- Thermostats and switches contain several grams of mercury in fragile glass bulbs or ampoules. These ampoules (as well as mercury containing thermometers) may break, releasing droplets of toxic mercury.
- Mercury is toxic to the human nervous system, as well as fish and animals. Mercury can enter the body either through skin absorption or through inhalation of mercury vapors. At room temperature, small beads of mercury will vaporize.
Handling Small Spills
- See the MassDEP fact sheet: Cleaning Up Elemental Mercury Spills
- Seal off room from other indoor spaces, ventilate to the outside.
- Take off jewelry and put on rubber gloves.

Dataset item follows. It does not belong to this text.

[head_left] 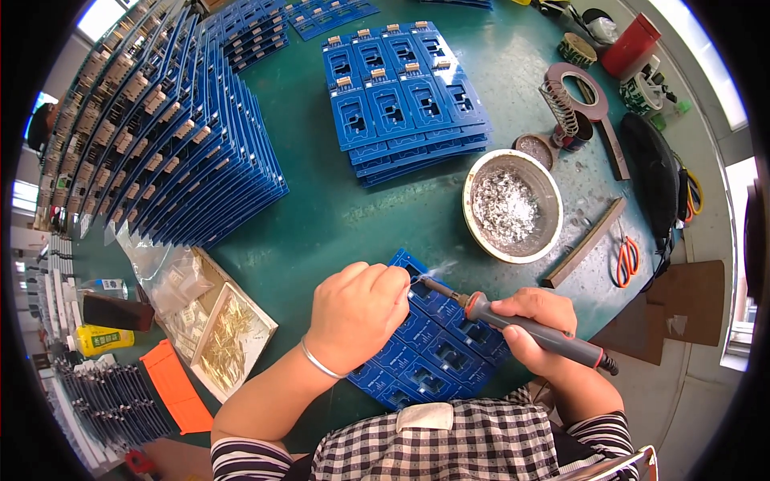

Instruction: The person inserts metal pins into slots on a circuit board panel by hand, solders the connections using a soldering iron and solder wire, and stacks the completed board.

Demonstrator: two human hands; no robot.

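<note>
My right hand grips a grey soldering iron whose tip points left, at the upper part of a blue circuit board panel. The panel lies on the table in front of me and has several cut-out openings. Closed with its knuckles up, my left hand is over the panel's left side. A thin length of solder wire shows at its fingertips, close to the iron's tip. A wisp of smoke rises there. My left hand covers part of the panel.
Beyond the panel stands a bowl of silvery solder scraps. Stacked blue boards lie farther back, and a tall board stack rises at left. A tray of brass-coloured pins is left; orange-handled scissors and an iron holder are right.
</note>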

Pick up mercury with an eyedropper or scoop up with stiff paper or card stock, being careful to not touch with skin or clothing. Place mercury in a sealed glass or plastic container and label MERCURY.
- Do not vacuum because it breaks up and heats droplets, facilitating vaporization. Once a vacuum cleaner has been used for a mercury spill, it will continue to release mercury into the air and is therefore safest to discard the contaminated machine rather than continue to use it.
- Use duct or packing tape to clean up remaining small particles.
- Do not wash mercury into drains.
- Do not wash mercury contaminated clothing or items in washing machine.
- If you break a compact fluorescent light bulb, which contains a very small amount of mercury, on a floor or carpet, see: Guidance for Cleaning Up Broken Fluorescent Light Bulbs
Handling Large Spills (over 1 pound or 2 tablespoons)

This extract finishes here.